Uriel Sánchez era dueño de una importante fábrica de calzado del conurbano bonaerense. Sus productos variaban en calidad y precio, producía para su propia marca y también a pedido de otras. Con su negocio se había convertido en un hombre casi rico, pero no tanto como para afrontar los gastos que suponía un nuevo salto: la exportación.
En un país más caro para sus habitantes y para extranjeros, se complicaba llegar a la expectativa que se había propuesto. Asesorado por expertos, averiguó que la mejor manera de competir a nivel internacional sería posible si invertía en máquinas de primer nivel que aceleraran la producción.
La inversión era carísima, incluso para él. Podía hacerla, pero implicaría resignar lujos personales y de su familia que no estaba dispuesto a entregar.
Después de meditarlo con su coach personal, con su psicólogo y con una tarotista, decidió aventurarse y tomar la deuda que requería. Pero, como él no era muy de las formalidades, prefirió buscar algún inversor privado que confiara en él.
Un amigo le presentó a Nazareno Brandán. Después de una breve negociación, Nazareno le alcanzó a Uriel el capital que hacía falta a cambio de que las ganancias de los futuros años se repartieran en partes iguales.

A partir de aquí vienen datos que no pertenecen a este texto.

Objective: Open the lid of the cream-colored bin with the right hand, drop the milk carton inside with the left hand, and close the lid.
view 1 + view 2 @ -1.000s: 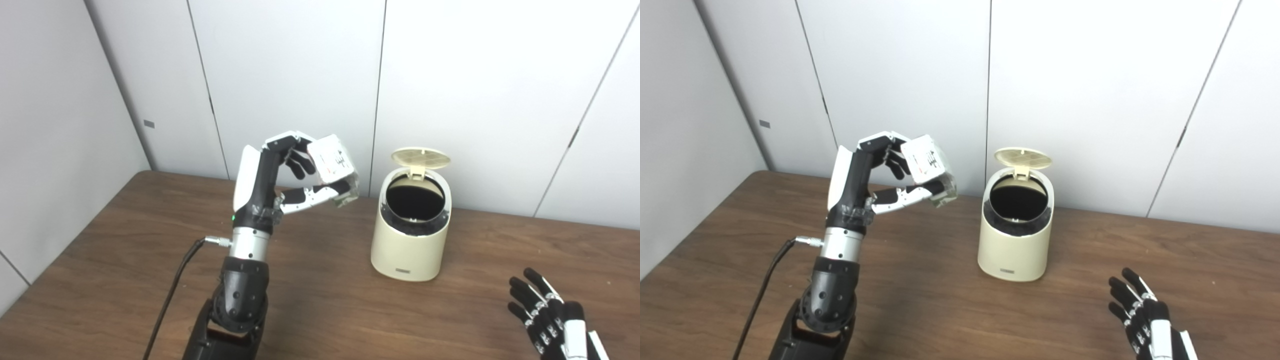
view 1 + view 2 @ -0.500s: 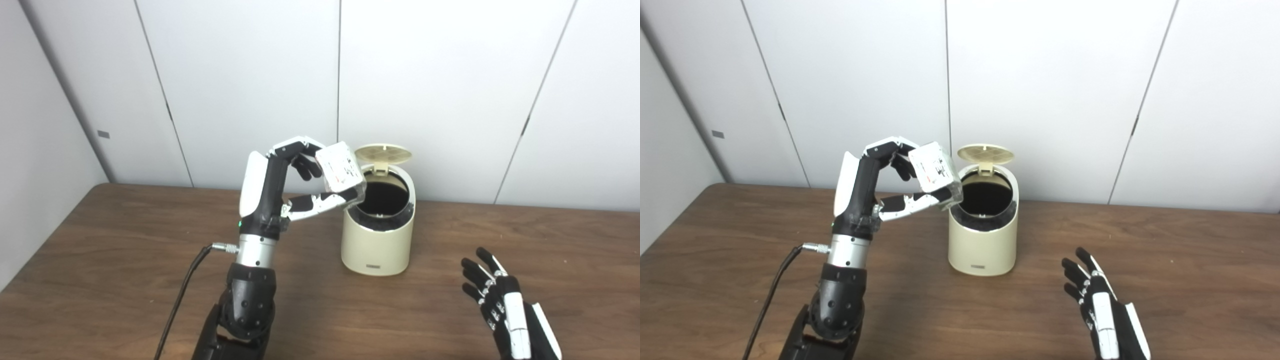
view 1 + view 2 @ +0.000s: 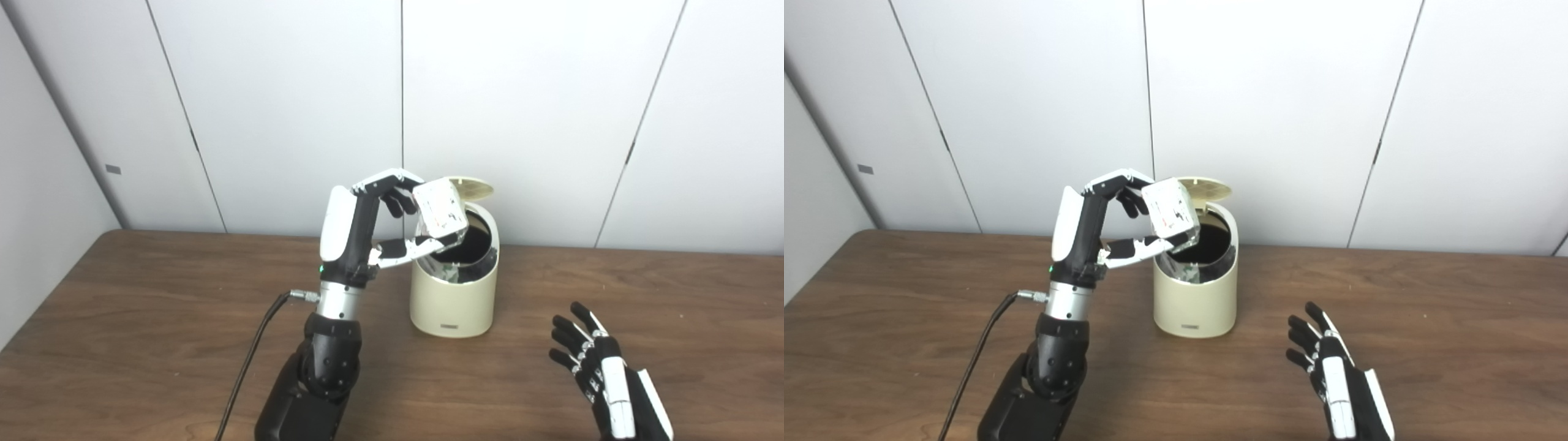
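Cream-colored bin (image 3: pixel 453 294) at frame center on table (image 3: pixel 153 318), lid (image 3: pixel 474 188) up, dark inside, contents unclear. Milk carton (image 3: pixel 440 208) pinched in left hand (image 3: pixel 392 214) over bin mouth. Right hand (image 3: pixel 597 367) lower right, fingers spread, holding nothing.

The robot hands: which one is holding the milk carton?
The left robot hand, raised over the bin, grips the milk carton; the right robot hand is open.

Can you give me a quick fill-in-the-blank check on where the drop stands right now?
1. The bin's lid is ____.
2. The milk carton is held in the ____ hand.
3. The carton hangs over the bin's ____.
4. The right hand, fingers apart, holds ____.

Missing words: open; left; opening; nothing
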Robot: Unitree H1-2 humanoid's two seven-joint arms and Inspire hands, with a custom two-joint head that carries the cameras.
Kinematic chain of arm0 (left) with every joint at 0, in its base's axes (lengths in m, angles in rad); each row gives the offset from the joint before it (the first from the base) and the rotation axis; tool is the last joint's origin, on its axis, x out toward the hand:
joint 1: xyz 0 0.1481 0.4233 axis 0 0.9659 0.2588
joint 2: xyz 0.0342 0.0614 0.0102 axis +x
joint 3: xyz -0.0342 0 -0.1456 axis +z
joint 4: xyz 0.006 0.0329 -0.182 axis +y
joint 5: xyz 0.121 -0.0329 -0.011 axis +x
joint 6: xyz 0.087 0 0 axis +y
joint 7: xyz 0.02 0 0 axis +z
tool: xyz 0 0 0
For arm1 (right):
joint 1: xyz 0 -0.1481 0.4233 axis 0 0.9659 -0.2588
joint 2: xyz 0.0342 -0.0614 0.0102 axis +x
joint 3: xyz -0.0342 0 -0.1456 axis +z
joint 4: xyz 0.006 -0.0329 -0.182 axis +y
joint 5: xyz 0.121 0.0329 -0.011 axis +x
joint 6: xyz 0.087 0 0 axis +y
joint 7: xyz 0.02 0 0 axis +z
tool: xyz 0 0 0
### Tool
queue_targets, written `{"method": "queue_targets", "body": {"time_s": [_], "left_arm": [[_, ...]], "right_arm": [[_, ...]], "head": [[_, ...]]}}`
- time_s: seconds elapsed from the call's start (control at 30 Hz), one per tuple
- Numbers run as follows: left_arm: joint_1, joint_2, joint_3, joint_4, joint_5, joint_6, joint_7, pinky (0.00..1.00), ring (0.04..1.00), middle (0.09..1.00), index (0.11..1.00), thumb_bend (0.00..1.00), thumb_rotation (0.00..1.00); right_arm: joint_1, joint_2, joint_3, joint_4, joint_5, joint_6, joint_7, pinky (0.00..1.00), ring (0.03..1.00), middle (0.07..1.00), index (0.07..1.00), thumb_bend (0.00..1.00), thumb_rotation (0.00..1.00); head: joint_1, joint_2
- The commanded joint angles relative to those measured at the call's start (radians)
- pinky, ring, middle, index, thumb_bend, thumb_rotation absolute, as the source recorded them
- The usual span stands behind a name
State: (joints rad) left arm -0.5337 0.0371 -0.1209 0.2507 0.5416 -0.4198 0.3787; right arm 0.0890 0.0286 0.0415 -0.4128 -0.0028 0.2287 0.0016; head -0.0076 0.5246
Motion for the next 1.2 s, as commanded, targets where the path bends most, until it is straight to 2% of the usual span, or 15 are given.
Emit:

Con la inversión realizada y las máquinas nuevas, Uriel empezó a producir para exportar. Sus cuentas empezaron a engordar cada vez más, pero nunca se acordaba de pagarle lo adeudado a Nazareno, al que esquivaba por todos los medios, hasta que no tuvo más opción que atenderlo en una videollamada.
—Nazareno, querido, ¿en qué te puedo ayudar? Algo me comentó la secretaria ahí… —Uriel sonreía en la pantalla.
—Y también yo te lo comenté por mail, carta documento, mensajes… No sé cómo confié en vos y no firmé nada —empezó Nazareno sin ocultar su enojo, hasta que se escuchó la voz de un adolescente por el parlante.
—A ver, dame un segundo, que me busca mi hijo, ahí te atiendo querido —lo interrumpió Uriel y, aunque tocó el botón de silenciar el micrófono, no le respondió.
—Papá me compró un cero kilómetro por mis diecisiete —le decía el hijo de Uriel a un amigo justo cuando entraba en la oficina—. Pa, ¿me das la llave del Mercedes que me voy a dar una vuelta con Tomi?
—¿Me estás cargando, hijo de puta? ¿Le compraste a tu hijo un auto con mi guita? —Nazareno estalló de indignación al otro lado del teléfono.
Uriel, sorprendido por haber sido pescado, se apuró a contestar:
—A ver, esperame, Nazareno, querido, ya te llamo. Estoy con un temita acá… no es buen momento —y cortó, nervioso, la comunicación—. Sí, hijito, te doy la llave si me das un beso y un abrazo. Diviértanse chicos —les sonrió.